Security had to be called onto the floor on more than one occasion during the day. One wrestler's mother was escorted off the mat. Wrestlers, coaches and fans vehemently argued calls. Such is the nature of the beast when it comes to semistate wrestling. So much is at stake, especially in the first two rounds when it's lose once and you're done.

But the most interesting story of the day belonged to a Western Boone freshman that by all accounts could have been awarded a victory over the No. 2-ranked 135 pounder in the state.

Austin McCloskey, a semistate qualifying freshman from Western Boone, had the dubious task of going up against Roncalli's undefeated senior Justin Kieffer in the opening round.

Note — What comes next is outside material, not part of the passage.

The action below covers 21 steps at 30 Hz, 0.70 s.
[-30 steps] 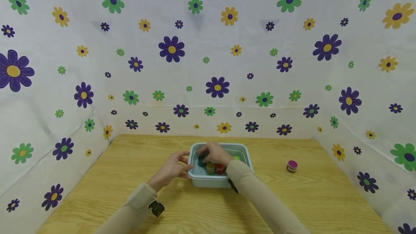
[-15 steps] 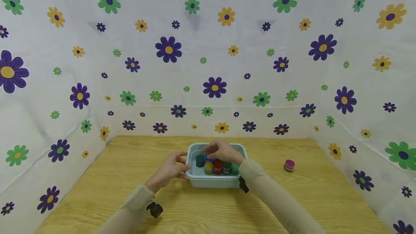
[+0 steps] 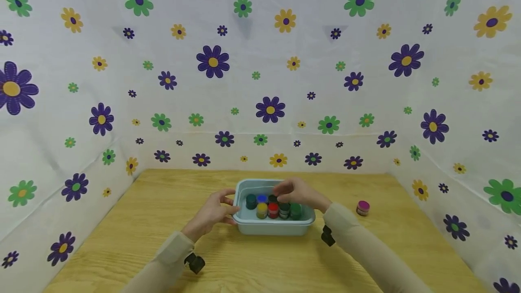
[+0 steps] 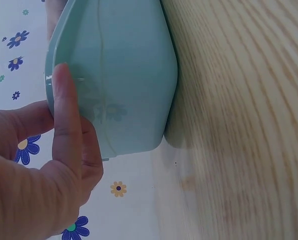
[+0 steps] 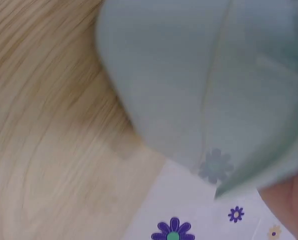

As soon as action began, Kieffer shot in at McCloskey's legs and lifted him up into the air. Kieffer then slammed McCloskey back to the mat in a way that he never intended to do, directly on McCloskey's head. McCloskey was hurt, and it was evident that he would not be able to continue wrestling.

Since it is illegal to slam an opponent on his head, McCloskey could have been awarded the victory. In wrestling, if a competitor performs an illegal move that results in the opponent being injured and not able to finish the match, the wrestler that is injured is awarded the victory.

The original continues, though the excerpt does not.